■ Work to be completed ■
Below are records to transcribe exactly, without their pictures.

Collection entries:
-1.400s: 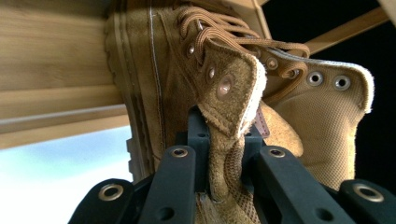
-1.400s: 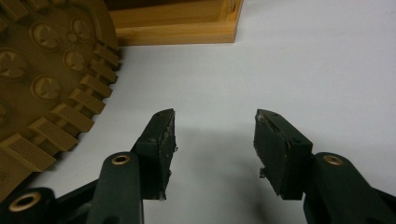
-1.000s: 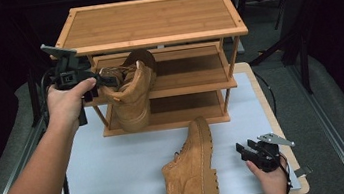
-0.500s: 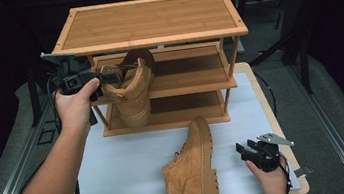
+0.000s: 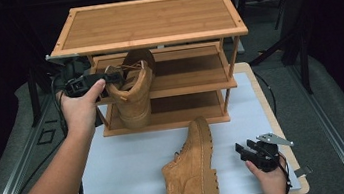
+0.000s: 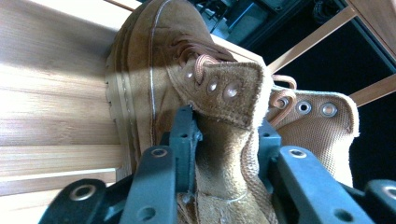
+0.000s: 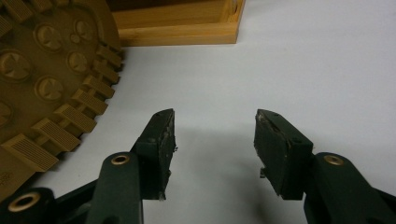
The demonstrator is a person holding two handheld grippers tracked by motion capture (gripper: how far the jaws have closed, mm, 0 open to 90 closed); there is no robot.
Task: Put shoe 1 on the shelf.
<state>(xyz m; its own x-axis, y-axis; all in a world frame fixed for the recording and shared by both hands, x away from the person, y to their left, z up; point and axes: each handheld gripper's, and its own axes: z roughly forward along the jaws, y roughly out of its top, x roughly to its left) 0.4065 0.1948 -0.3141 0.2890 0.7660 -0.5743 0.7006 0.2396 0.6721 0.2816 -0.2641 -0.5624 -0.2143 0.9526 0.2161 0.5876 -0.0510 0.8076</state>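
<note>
one boot [image 5: 133, 89] half hidden beneath rack top [image 5: 147, 22].

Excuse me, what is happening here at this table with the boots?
A person is putting a pair of tan suede lace-up boots onto a three-tier bamboo shoe rack. The left gripper has set one boot on the middle shelf; its jaws have just been opening, with the boot's collar between them. The second boot lies on its side on the white table. The right gripper waits open beside it.
</note>
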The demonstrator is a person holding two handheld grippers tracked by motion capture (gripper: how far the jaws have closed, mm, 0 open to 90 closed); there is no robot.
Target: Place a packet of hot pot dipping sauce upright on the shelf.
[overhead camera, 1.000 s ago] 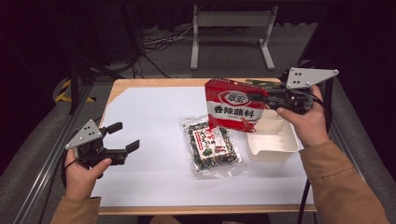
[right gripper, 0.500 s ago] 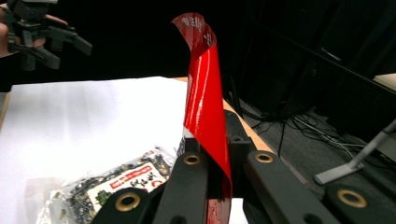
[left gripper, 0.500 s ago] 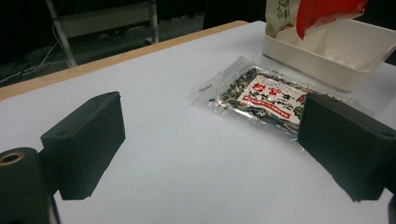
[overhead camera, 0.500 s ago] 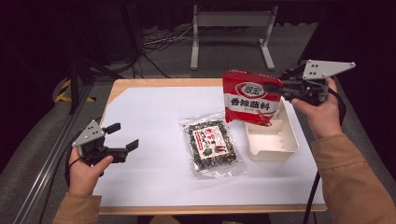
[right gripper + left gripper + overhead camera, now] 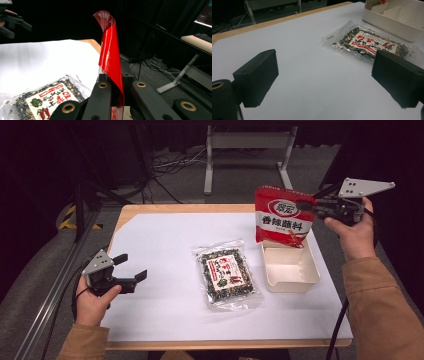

■ Answer section ■
-1.400s: 
-1.400s: 
-1.000s: 
-0.500s: 
+0.000s: 
+0.000s: 
+0.000s: 
The demonstrator is a person holding two handheld grippers tracked by motion capture (gripper: how far the jaws have closed, mm, 0 open to 90 closed); there is no robot.
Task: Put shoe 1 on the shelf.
<state>(xyz m; its own x-axis, y-axis; all in a world frame fixed for the recording and shared by both hands, x away from the person, y to their left, z up; point and axes: each handheld gripper's, and its own axes: z roughly forward along the jaws, y roughly out of its top, x roughly to its left) 0.4065 0.1948 -0.3141 0.2890 0.7660 -0.5743 0.7006 0.2396 0.6721 0.2816 -0.2641 -0.5624 -0.2143 0.9526 0.2161 0.5876 -0.0510 0.8076</state>
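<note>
one boot [image 5: 133, 89] half hidden beneath rack top [image 5: 147, 22].

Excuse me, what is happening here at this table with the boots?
A person is putting a pair of tan suede lace-up boots onto a three-tier bamboo shoe rack. The left gripper has set one boot on the middle shelf; its jaws have just been opening, with the boot's collar between them. The second boot lies on its side on the white table. The right gripper waits open beside it.
</note>
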The demonstrator is a person holding two handheld grippers tracked by motion capture (gripper: how far the jaws have closed, mm, 0 open to 90 closed); there is no robot.
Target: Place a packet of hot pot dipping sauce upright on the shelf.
[overhead camera, 1.000 s ago] 
[right gripper, 0.500 s ago] 
[left gripper, 0.500 s ago] 
[overhead camera, 0.500 s ago] 
[right gripper + left gripper + overhead camera, now] 

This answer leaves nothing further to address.